→ Task objective: Repeat nothing but the line that contains "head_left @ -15" and the lines after it, through the end of the listing, exactly as they stand; omit pictures.

→ Dataset section:
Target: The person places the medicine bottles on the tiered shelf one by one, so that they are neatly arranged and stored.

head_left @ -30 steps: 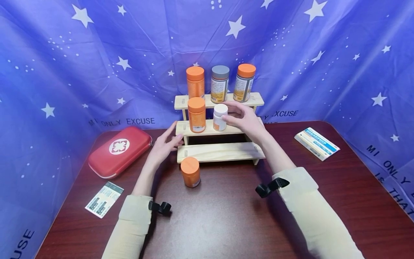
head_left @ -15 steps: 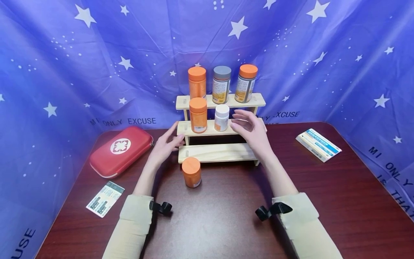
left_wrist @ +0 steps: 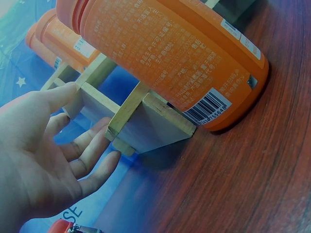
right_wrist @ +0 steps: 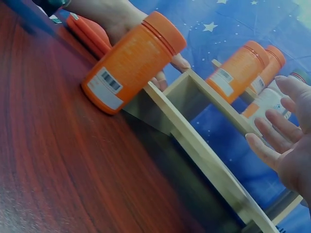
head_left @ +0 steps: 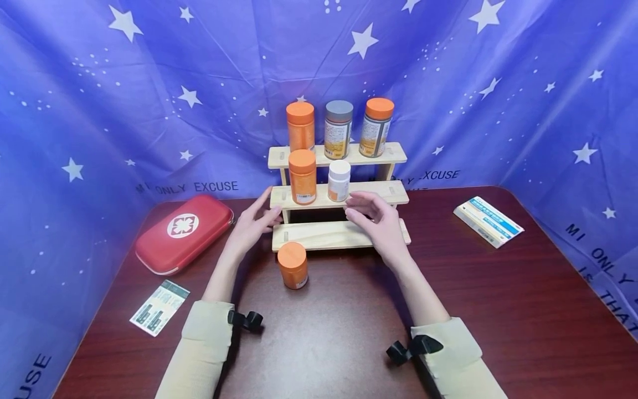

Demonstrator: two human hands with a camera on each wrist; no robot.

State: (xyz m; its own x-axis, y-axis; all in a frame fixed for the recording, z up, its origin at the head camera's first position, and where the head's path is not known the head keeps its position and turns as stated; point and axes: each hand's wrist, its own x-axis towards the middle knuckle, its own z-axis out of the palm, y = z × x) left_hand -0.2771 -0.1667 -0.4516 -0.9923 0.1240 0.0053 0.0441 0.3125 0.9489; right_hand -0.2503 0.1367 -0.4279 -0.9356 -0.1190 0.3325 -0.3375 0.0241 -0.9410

→ Task response:
head_left @ -15 steps: 
left_wrist @ +0 steps: 
right_wrist @ +0 steps: 
head_left @ +0 steps: 

Demonstrator: two human hands with a camera on each wrist; no robot.

State: (xyz m; its own x-axis, y-axis; all in a frame fixed for the recording, z up, its origin at the head camera's first position, and where the head's path is not known the head keeps its position and turns as stated; point and axes: each hand's wrist, its own x-axis towards the middle knuckle, its own z-axis out of the palm, y = z × x) left_hand -0.2771 -0.1667 -0.4516 -0.9923 0.1240 0.0053 0.0441 0.3125 0.9489; right_hand -0.2503 0.1367 -0.4279 -0.9356 -0.1190 0.3325 -0.3375 0.0241 -0.9410

The output is done.